- [Exercise details]: Beginning at the line that contains "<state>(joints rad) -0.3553" and finishing at the line that contains "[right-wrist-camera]", output the data below exactly. Include both end lines and no pictures.

- [Data extracted from a collection]:
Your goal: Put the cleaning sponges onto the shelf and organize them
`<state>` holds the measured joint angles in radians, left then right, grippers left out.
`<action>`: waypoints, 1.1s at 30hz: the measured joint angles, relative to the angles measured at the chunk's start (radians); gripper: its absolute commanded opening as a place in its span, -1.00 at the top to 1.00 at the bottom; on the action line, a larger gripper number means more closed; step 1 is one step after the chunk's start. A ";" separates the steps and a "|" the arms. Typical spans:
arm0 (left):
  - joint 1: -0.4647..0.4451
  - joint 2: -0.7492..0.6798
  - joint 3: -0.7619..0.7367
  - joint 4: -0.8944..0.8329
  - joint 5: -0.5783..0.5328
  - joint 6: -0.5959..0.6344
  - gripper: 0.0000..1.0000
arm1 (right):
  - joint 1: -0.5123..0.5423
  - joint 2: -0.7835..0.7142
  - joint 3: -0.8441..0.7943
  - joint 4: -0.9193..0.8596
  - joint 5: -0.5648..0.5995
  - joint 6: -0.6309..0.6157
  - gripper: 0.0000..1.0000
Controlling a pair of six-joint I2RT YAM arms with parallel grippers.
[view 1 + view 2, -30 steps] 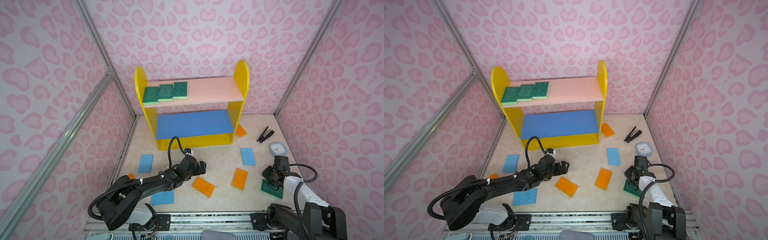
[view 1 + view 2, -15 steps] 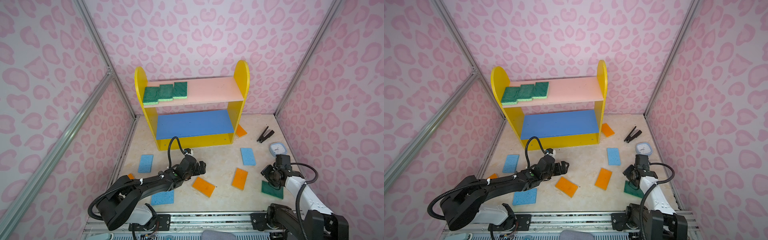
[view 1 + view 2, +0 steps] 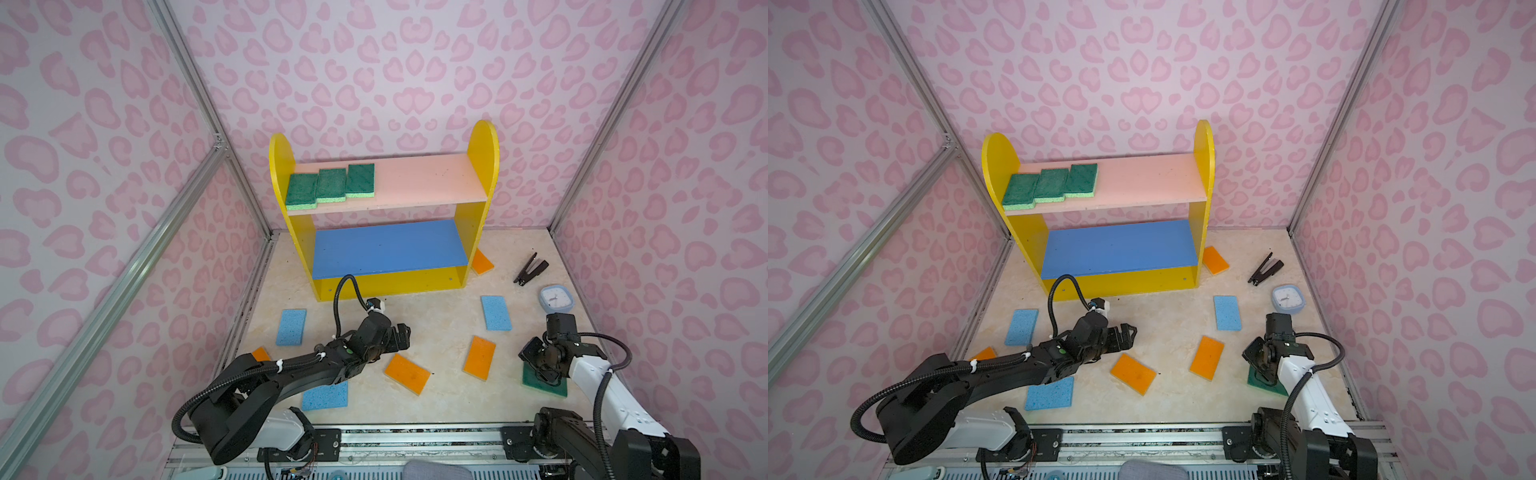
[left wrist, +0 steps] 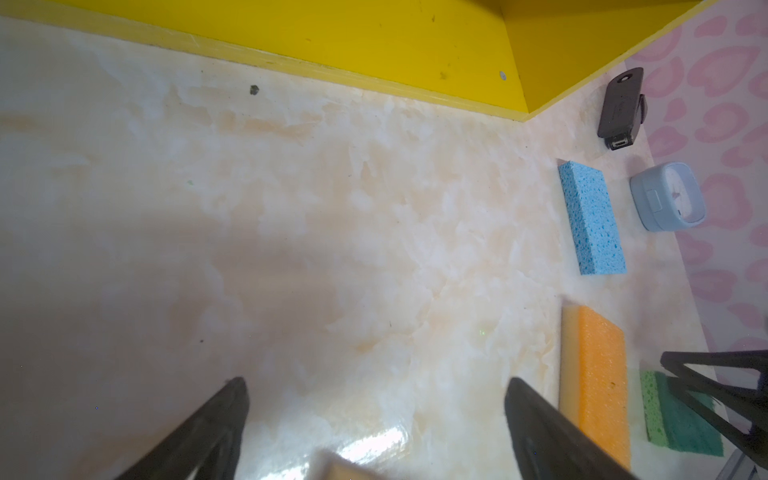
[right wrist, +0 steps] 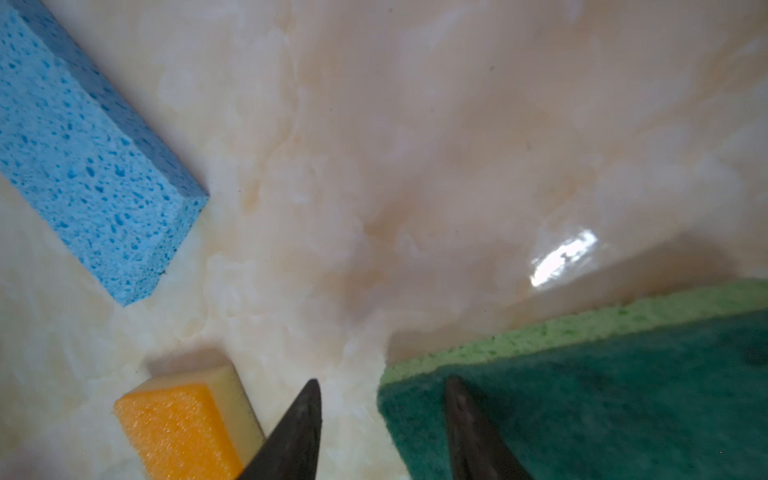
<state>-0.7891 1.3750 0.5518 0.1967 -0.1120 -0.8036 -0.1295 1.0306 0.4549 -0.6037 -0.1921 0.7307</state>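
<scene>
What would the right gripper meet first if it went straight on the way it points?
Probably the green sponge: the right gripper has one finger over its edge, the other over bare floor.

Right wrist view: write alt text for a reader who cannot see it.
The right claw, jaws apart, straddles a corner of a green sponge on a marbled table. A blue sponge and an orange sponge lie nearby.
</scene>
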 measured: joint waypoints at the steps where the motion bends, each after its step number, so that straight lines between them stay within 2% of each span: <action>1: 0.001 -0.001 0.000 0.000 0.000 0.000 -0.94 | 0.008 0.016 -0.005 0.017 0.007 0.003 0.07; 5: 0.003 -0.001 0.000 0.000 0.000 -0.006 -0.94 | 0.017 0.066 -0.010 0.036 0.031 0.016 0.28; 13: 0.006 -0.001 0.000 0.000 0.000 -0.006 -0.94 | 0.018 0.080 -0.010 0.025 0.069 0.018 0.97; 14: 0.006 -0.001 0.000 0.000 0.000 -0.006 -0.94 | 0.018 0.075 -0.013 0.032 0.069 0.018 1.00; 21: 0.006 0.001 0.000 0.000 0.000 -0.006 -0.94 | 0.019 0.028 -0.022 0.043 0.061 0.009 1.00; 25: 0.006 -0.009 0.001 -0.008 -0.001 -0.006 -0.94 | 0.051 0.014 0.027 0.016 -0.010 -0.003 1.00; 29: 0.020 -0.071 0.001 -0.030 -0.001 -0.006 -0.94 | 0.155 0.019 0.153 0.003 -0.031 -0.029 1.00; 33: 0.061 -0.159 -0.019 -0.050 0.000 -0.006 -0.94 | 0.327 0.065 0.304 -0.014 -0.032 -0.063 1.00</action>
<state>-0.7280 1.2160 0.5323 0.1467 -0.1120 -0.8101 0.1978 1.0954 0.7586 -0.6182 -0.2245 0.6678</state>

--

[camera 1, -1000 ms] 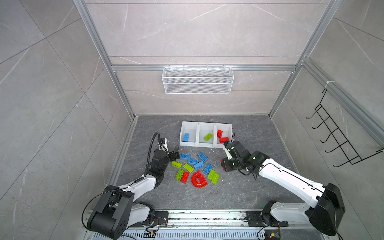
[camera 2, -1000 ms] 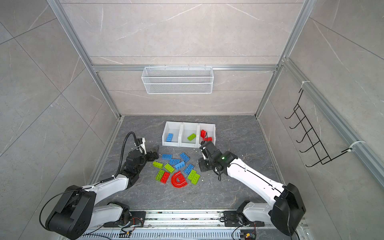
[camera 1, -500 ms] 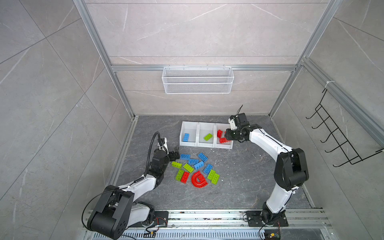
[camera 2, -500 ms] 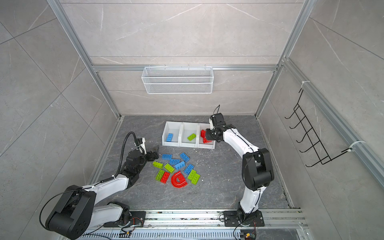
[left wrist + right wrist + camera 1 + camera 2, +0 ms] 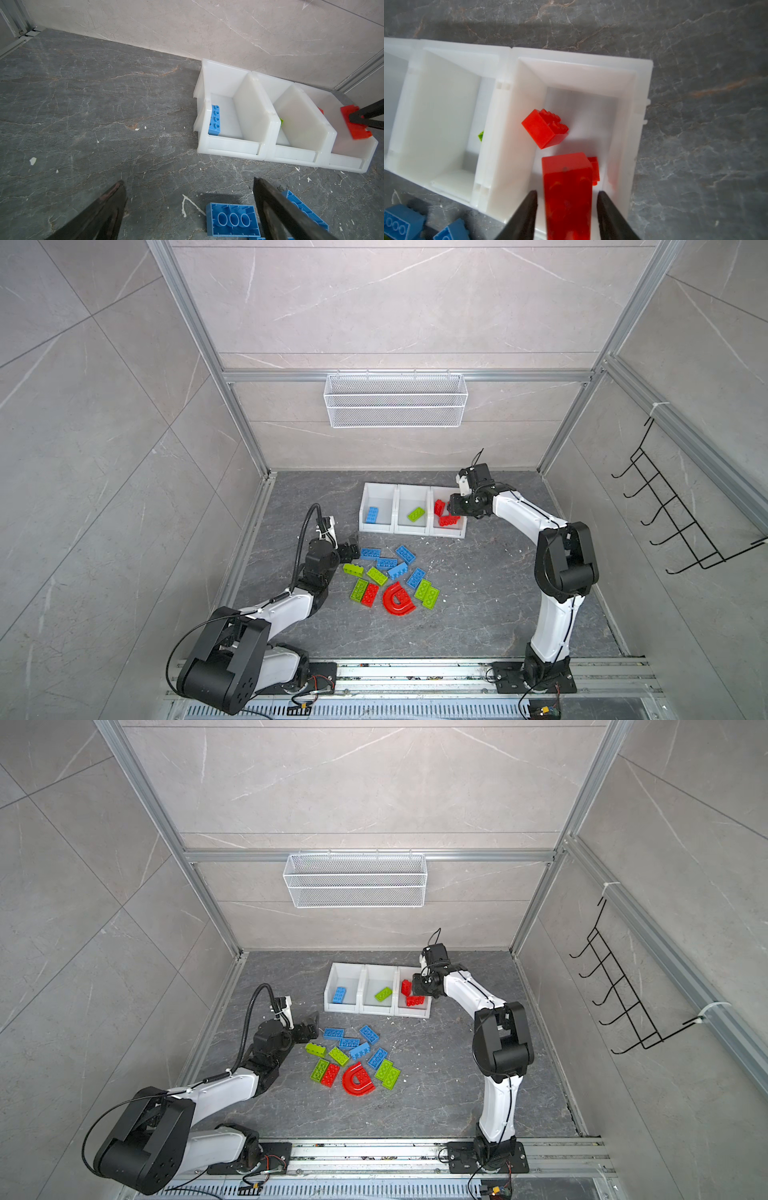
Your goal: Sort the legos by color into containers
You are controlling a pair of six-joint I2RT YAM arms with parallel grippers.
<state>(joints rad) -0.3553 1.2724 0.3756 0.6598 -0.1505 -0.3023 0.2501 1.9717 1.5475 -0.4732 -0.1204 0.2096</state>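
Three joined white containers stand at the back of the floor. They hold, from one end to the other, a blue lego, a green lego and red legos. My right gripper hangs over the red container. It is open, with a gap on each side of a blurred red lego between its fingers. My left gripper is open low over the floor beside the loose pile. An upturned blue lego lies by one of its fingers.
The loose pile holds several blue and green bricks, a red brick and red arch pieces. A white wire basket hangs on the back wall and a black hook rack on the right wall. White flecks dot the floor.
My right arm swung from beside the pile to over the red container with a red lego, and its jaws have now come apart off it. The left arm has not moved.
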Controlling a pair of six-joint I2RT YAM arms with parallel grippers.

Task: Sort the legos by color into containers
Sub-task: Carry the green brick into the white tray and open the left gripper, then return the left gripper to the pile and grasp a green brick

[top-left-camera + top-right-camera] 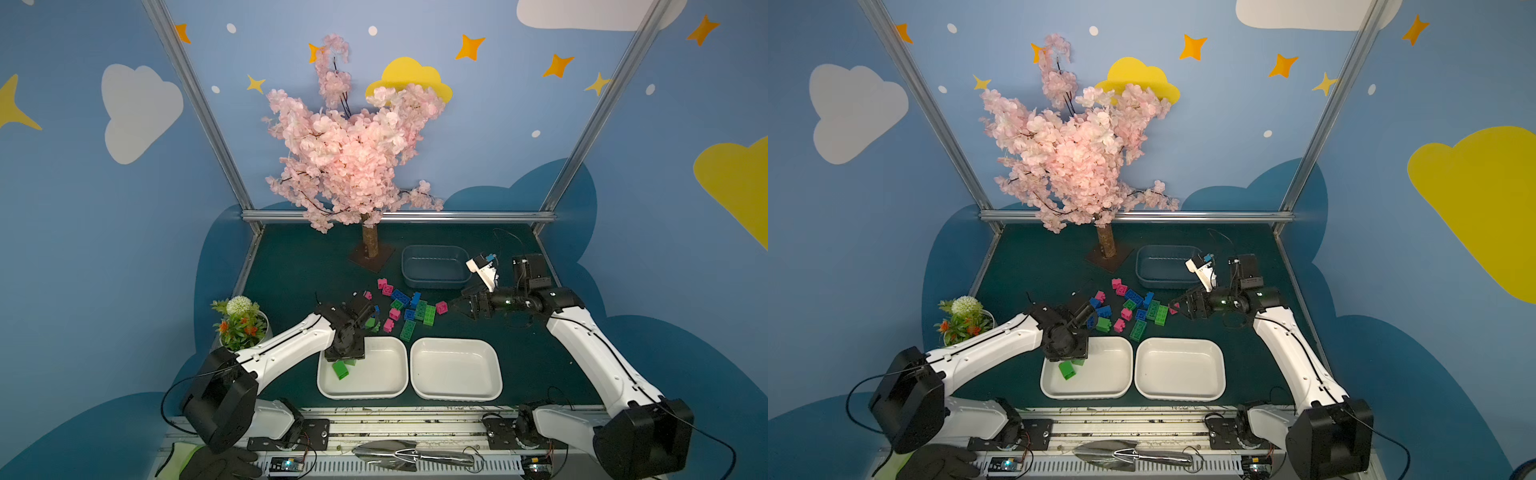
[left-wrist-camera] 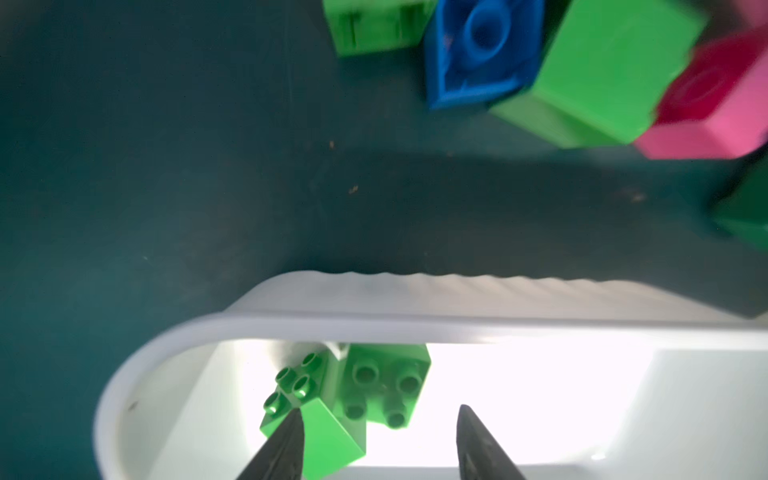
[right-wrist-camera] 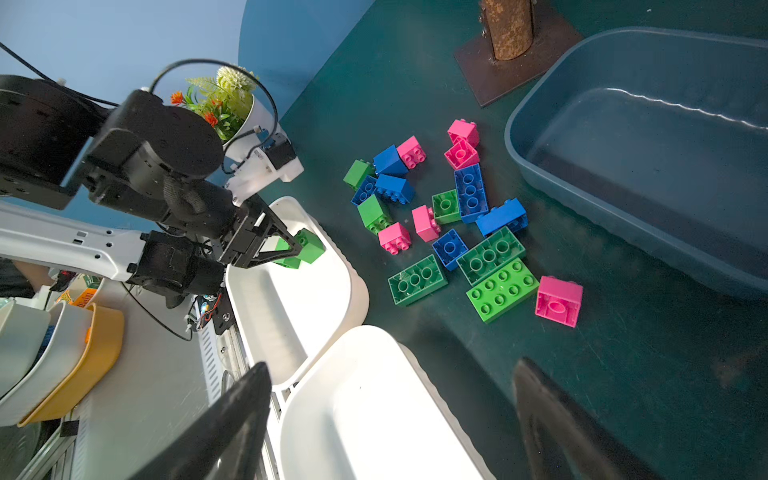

- [Solved problem]:
<state>(joints rad) -0.3553 1.2724 0.3756 0.6598 -0.1505 -0.3023 0.2501 1.9717 1.5475 -0.4732 -0.1204 0.2096</state>
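Three joined white containers stand at the back of the floor. They hold, from one end to the other, a blue lego, a green lego and red legos. My right gripper hangs over the red container. It is open, with a gap on each side of a blurred red lego between its fingers. My left gripper is open low over the floor beside the loose pile. An upturned blue lego lies by one of its fingers.
The loose pile holds several blue and green bricks, a red brick and red arch pieces. A white wire basket hangs on the back wall and a black hook rack on the right wall. White flecks dot the floor.
My right arm swung from beside the pile to over the red container with a red lego, and its jaws have now come apart off it. The left arm has not moved.
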Controlling a pair of six-joint I2RT YAM arms with parallel grippers.

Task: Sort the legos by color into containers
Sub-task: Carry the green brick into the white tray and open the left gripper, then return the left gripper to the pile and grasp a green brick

[top-left-camera + top-right-camera] 
[left-wrist-camera] 
[right-wrist-camera] 

Nothing more belongs to this answer.